Le stress extrême avait fait des merveilles sur le cerveau encore immature des jeunes adultes et avait boosté leurs défenses, leur vitesse, leurs réactions de survie. Mais la nuit tombant, il n'en allait plus de même. C'était l'art de s'organiser, de se cacher, de se protéger qui devenait primordial. La réflexion combinée à la prudence prenait le pas sur l'action liée à la vitesse. Si quelques adultes avaient survécu, ils pourraient passer cette nuit et voir venir le premier soleil de sang. Sinon, la damnation était déjà là.

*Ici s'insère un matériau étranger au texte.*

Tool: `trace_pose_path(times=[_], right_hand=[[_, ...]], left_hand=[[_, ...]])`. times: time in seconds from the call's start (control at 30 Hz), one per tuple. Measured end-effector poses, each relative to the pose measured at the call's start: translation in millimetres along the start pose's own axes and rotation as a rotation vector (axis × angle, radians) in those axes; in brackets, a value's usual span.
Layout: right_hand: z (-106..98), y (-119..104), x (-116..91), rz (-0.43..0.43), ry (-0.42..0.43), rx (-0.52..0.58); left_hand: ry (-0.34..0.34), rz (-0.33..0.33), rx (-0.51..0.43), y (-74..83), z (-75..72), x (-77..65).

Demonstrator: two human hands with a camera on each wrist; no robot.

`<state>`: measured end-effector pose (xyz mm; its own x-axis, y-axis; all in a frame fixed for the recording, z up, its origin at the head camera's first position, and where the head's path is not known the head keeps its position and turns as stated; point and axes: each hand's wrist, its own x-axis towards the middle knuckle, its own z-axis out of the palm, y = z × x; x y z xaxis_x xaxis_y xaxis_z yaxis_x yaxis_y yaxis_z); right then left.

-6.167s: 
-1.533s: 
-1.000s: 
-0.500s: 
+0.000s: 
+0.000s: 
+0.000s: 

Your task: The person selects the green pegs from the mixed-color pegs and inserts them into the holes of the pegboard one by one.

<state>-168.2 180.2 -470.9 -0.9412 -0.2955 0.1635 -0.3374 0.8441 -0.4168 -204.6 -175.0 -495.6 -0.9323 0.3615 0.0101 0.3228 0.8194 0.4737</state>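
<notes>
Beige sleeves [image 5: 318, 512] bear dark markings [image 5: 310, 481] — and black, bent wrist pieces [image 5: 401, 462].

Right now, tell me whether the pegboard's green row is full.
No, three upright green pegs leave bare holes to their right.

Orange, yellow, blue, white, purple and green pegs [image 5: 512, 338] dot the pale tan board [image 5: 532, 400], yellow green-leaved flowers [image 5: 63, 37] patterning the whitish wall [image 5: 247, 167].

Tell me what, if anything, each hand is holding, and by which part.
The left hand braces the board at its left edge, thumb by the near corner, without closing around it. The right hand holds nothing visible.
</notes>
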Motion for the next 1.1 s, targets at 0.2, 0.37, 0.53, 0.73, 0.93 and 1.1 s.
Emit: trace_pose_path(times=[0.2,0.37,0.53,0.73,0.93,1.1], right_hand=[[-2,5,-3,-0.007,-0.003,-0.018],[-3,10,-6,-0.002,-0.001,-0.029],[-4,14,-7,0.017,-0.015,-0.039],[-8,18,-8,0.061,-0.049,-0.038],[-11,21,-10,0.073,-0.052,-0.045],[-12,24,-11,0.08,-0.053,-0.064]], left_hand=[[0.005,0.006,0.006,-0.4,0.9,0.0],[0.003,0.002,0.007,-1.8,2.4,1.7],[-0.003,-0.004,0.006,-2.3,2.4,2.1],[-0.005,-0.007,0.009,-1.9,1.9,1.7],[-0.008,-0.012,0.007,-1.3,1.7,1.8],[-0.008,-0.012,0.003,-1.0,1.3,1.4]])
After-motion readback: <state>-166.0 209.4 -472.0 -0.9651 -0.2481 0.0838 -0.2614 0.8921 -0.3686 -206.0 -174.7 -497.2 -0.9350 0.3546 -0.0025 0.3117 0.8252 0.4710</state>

Julie se collait au tronc du chêne le plus large de la clairière. Ses bras encerclaient ses cuisses resserrées sur son torse tandis que seules ses pointes de pieds touchaient encore le sol. Sa tête dodelinait sur ses genoux à force de lutter contre le sommeil. Son frère, trois ans plus jeune, dormait en chien de fusil à ses pieds, caché le plus possible par le vénérable ancêtre des lieux. Leur Border Collie, épuisé, ne dormait que d'un oeil, prêt à bondir de l'autre côté de l'arbre.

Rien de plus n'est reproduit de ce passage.